▶ [ASSIGNMENT]: Your task is to repeat exactly the lines below between the line holding "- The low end" and the line holding "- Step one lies", inclusive, and only those.
↓↓↓
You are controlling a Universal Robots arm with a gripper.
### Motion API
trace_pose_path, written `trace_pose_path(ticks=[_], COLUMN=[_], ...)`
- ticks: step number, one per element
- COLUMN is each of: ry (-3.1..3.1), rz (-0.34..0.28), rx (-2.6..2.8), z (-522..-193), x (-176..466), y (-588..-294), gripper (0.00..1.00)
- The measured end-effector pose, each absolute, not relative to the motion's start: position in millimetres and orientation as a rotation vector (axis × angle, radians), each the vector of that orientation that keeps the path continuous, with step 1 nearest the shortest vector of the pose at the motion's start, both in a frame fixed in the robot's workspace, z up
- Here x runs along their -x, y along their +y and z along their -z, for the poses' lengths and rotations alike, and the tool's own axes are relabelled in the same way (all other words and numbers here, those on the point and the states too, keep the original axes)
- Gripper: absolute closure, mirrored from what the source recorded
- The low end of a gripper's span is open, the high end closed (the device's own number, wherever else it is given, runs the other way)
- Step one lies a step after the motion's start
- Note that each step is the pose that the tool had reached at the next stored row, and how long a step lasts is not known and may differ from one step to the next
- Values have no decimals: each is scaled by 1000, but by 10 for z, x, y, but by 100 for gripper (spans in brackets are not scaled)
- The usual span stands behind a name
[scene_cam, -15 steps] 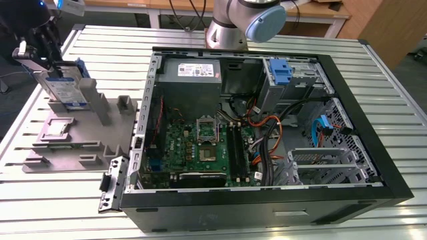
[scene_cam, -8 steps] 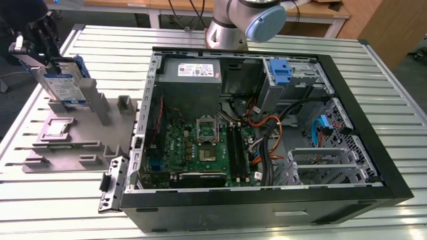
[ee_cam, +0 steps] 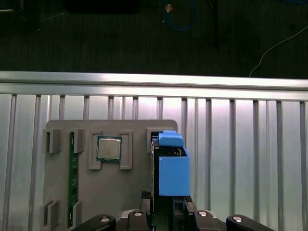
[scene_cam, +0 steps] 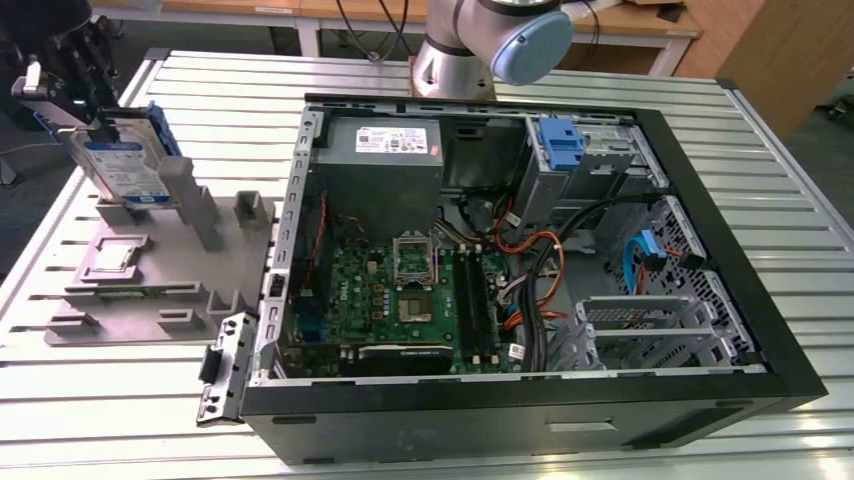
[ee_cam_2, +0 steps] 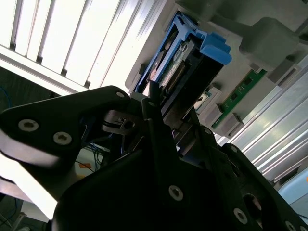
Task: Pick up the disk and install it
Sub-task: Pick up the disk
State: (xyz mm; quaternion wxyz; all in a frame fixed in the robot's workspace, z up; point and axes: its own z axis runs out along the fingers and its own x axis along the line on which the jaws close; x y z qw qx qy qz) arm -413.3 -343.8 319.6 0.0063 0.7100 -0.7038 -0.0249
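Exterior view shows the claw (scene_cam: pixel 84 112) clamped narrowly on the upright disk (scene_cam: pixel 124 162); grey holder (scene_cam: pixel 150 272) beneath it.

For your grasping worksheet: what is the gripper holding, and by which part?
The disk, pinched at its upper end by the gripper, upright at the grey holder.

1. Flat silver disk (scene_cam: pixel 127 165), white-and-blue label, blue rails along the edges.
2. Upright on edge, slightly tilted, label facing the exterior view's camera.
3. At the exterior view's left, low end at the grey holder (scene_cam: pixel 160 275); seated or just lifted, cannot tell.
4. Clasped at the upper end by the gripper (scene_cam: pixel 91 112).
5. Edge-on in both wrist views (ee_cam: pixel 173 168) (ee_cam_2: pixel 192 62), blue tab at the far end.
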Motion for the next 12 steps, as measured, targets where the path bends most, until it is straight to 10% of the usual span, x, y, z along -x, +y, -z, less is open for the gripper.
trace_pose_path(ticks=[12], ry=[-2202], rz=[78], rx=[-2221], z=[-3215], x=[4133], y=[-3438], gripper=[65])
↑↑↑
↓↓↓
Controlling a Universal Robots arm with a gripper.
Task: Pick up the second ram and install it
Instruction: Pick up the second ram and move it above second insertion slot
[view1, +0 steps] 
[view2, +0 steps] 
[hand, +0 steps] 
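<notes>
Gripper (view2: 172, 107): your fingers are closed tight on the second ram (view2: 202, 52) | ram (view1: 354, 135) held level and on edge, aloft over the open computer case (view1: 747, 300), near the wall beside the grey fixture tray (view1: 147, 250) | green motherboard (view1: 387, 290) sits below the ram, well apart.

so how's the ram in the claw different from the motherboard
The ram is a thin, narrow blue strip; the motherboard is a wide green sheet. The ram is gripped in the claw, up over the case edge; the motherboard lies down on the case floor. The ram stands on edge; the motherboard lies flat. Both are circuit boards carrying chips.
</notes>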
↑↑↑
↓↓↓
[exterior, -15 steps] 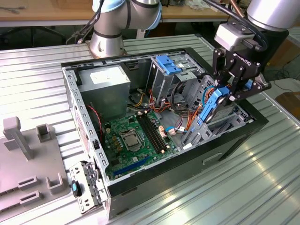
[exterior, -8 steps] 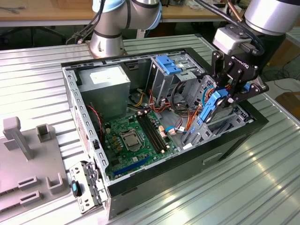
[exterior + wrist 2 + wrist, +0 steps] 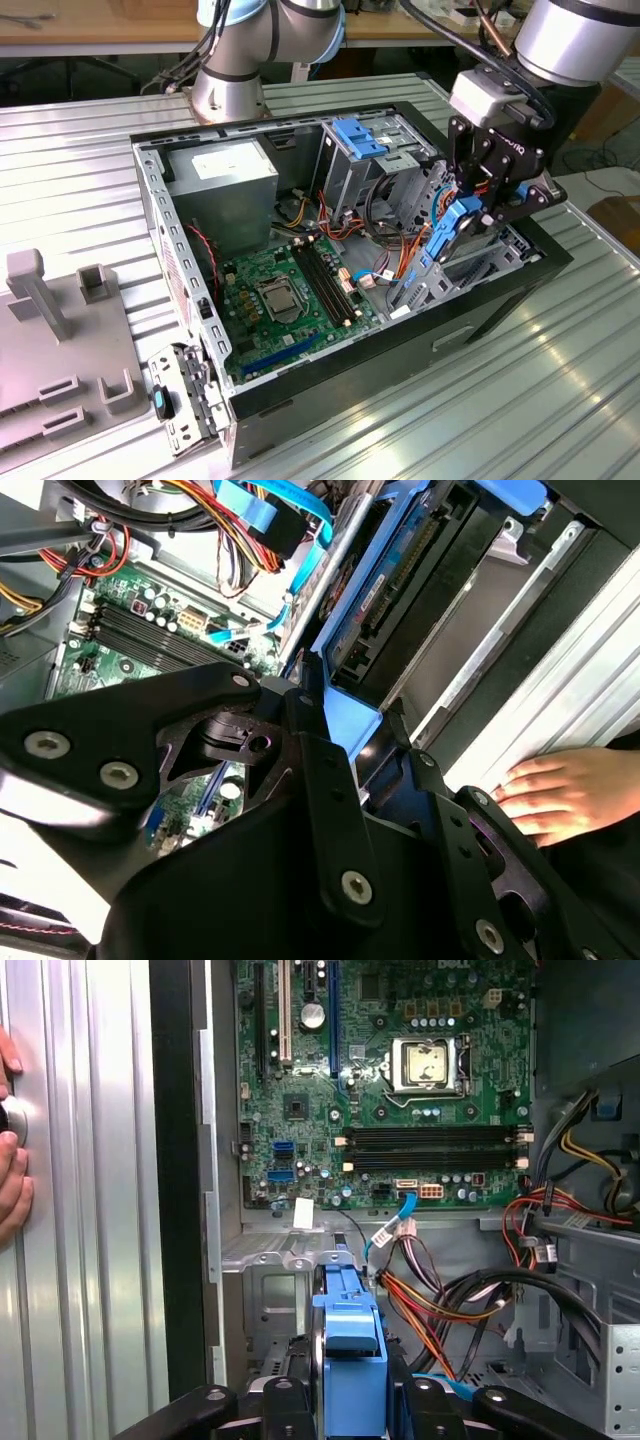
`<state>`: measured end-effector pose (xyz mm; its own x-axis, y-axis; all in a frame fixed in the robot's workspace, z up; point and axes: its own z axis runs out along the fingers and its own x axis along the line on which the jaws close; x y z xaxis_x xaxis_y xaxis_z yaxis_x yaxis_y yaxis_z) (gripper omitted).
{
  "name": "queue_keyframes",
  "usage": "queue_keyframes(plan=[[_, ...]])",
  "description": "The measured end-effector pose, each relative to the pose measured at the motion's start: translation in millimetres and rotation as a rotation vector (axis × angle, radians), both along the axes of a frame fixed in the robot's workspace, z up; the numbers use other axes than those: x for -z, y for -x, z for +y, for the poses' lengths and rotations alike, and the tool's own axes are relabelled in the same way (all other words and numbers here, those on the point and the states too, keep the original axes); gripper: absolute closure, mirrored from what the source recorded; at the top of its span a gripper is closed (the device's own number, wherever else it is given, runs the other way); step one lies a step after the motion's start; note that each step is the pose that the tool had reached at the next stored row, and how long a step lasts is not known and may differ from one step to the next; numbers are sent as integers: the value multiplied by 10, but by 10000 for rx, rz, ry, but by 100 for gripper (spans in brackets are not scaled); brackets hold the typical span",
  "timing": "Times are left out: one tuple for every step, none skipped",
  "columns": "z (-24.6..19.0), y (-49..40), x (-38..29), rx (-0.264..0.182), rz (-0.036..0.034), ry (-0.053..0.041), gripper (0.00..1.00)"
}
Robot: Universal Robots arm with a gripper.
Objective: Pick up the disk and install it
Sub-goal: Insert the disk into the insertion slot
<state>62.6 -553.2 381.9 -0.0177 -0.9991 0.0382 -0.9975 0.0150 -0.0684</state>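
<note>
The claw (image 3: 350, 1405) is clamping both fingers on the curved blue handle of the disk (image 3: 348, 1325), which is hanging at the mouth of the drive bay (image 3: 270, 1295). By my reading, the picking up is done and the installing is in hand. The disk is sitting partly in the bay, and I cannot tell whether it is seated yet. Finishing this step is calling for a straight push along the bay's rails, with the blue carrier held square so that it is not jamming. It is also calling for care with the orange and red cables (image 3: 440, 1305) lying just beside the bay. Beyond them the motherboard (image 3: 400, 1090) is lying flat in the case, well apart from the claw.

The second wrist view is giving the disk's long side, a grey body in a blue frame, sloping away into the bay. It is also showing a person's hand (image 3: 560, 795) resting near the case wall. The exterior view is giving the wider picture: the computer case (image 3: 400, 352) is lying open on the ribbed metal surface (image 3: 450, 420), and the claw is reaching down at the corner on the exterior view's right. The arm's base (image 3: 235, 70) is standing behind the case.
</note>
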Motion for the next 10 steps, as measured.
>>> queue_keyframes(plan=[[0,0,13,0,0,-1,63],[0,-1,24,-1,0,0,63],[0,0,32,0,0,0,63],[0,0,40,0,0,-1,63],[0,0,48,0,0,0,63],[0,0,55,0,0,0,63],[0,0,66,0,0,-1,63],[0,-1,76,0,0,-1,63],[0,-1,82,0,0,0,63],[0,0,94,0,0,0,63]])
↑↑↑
▶ [SOLUTION FOR THIS PROBLEM]:
- The low end of a gripper's span is open, the high end closed (the device's own number, wherever else it is given, runs the other way)
- Step one lies a step after the motion's start

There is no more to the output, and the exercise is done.